• EXERCISE REQUIREMENTS
The records below must be returned exactly, with every picture left out.

(Dataset records)
○ ○ ○ ○ ○ ○ ○

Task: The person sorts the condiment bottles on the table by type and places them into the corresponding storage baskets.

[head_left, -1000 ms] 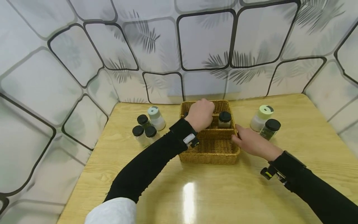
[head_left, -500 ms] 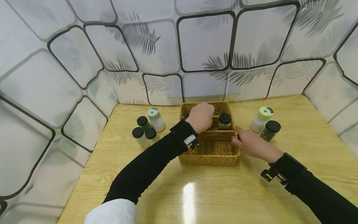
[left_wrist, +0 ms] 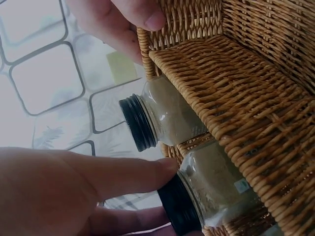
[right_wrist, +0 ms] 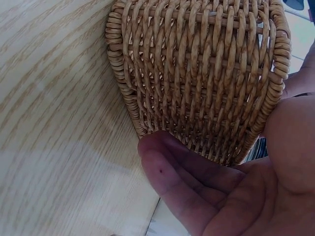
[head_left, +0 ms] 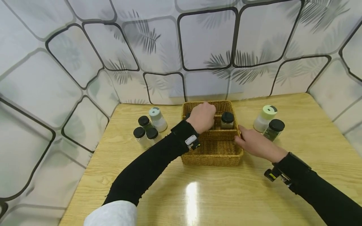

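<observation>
A wicker basket [head_left: 212, 160] with stepped compartments stands near the back of the wooden table. My left hand [head_left: 202, 117] reaches into its middle compartment. There, as the left wrist view shows, thumb and fingers pinch the black lid of a glass spice jar [left_wrist: 216, 182] filled with pale brown powder. A similar jar [head_left: 227, 121] stands beside it, to the right. My right hand [head_left: 255, 142] grips the basket's right side, thumb over the rim and fingers against the outer wall [right_wrist: 197, 83]. Another black lid [head_left: 187, 116] shows partly behind my left wrist.
Left of the basket stand several black-lidded jars [head_left: 152, 133] and a white shaker [head_left: 156, 119] with a pale blue-green lid. To the right are a yellow-green-lidded shaker [head_left: 265, 118] and a black-lidded jar [head_left: 273, 129]. Patterned cloth [head_left: 209, 40] encloses the table's back and sides.
</observation>
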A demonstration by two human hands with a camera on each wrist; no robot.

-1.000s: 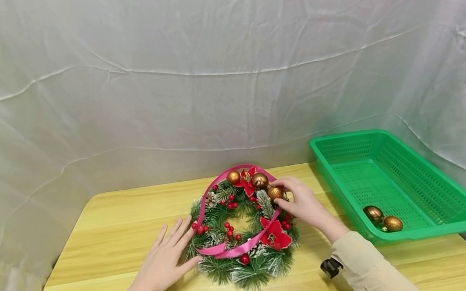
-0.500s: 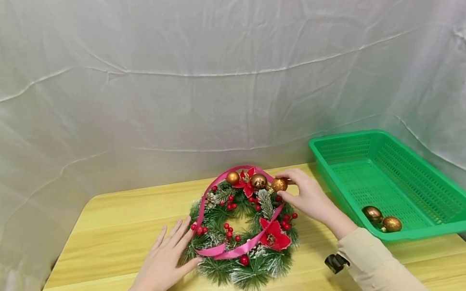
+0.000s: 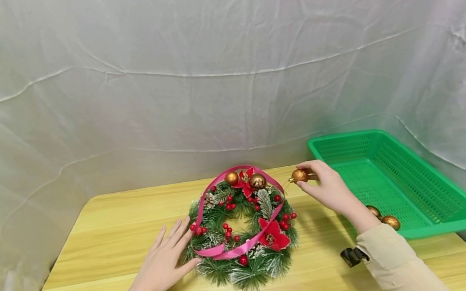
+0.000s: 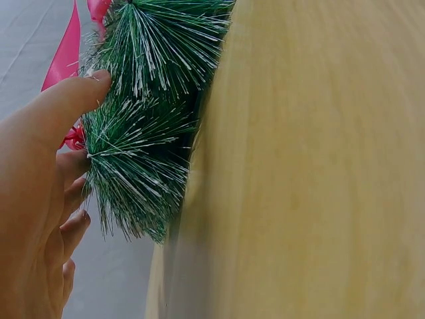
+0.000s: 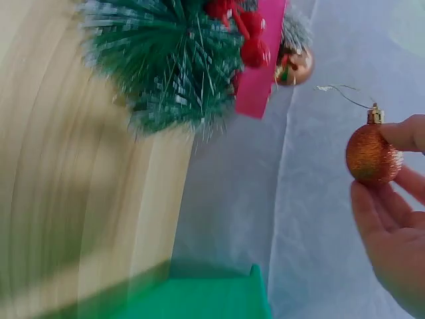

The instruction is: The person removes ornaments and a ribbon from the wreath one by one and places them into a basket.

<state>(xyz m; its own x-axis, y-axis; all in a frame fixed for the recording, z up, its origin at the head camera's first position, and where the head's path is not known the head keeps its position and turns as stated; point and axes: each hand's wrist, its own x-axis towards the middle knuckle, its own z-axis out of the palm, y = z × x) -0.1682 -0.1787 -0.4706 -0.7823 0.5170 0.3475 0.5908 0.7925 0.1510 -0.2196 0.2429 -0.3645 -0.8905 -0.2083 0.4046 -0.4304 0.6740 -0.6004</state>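
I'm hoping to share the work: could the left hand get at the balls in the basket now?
Probably not directly: in the head view, the wreath and right forearm lie between the left hand and those balls.

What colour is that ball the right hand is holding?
The ball is a glittery copper-orange, seen best in the right wrist view.

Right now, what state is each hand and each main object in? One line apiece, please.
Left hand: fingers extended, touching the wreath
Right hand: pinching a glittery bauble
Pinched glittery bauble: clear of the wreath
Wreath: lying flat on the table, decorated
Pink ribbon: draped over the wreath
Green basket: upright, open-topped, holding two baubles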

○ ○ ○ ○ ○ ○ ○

• RESULT OF THIS EXERCISE
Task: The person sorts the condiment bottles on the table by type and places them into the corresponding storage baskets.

[head_left, -1000 ms] 
[head_left, -500 ms] 
[left_wrist, +0 ms] 
[right_wrist, +0 ms] 
[head_left, +0 ms] 

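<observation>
A wicker basket [head_left: 212, 160] with stepped compartments stands near the back of the wooden table. My left hand [head_left: 202, 117] reaches into its middle compartment. There, as the left wrist view shows, thumb and fingers pinch the black lid of a glass spice jar [left_wrist: 216, 182] filled with pale brown powder. A similar jar [head_left: 227, 121] stands beside it, to the right. My right hand [head_left: 255, 142] grips the basket's right side, thumb over the rim and fingers against the outer wall [right_wrist: 197, 83]. Another black lid [head_left: 187, 116] shows partly behind my left wrist.
Left of the basket stand several black-lidded jars [head_left: 152, 133] and a white shaker [head_left: 156, 119] with a pale blue-green lid. To the right are a yellow-green-lidded shaker [head_left: 265, 118] and a black-lidded jar [head_left: 273, 129]. Patterned cloth [head_left: 209, 40] encloses the table's back and sides.
</observation>
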A demonstration by two human hands with a camera on each wrist; no robot.

-1.000s: 
-0.500s: 
+0.000s: 
+0.000s: 
+0.000s: 

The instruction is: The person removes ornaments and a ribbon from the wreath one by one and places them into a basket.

<state>(xyz m; its own x-axis, y-axis; all in a frame fixed for the recording, z up, its origin at the head camera's first position, and where the head's path is not known the head keeps its position and turns as stated; point and axes: each hand's wrist, its own x-axis towards the middle knuckle, its own z-axis out of the palm, y = z × x) -0.1682 -0.1787 -0.4706 -0.7823 0.5170 0.3475 0.5908 0.7925 0.1510 -0.2196 0.2429 -0.3645 -0.8905 -0.2083 0.4046 -0.4304 0.6740 -0.6004</state>
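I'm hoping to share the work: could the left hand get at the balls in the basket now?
Probably not directly: in the head view, the wreath and right forearm lie between the left hand and those balls.

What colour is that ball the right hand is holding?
The ball is a glittery copper-orange, seen best in the right wrist view.

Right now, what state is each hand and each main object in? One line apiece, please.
Left hand: fingers extended, touching the wreath
Right hand: pinching a glittery bauble
Pinched glittery bauble: clear of the wreath
Wreath: lying flat on the table, decorated
Pink ribbon: draped over the wreath
Green basket: upright, open-topped, holding two baubles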

The complete answer has now been given.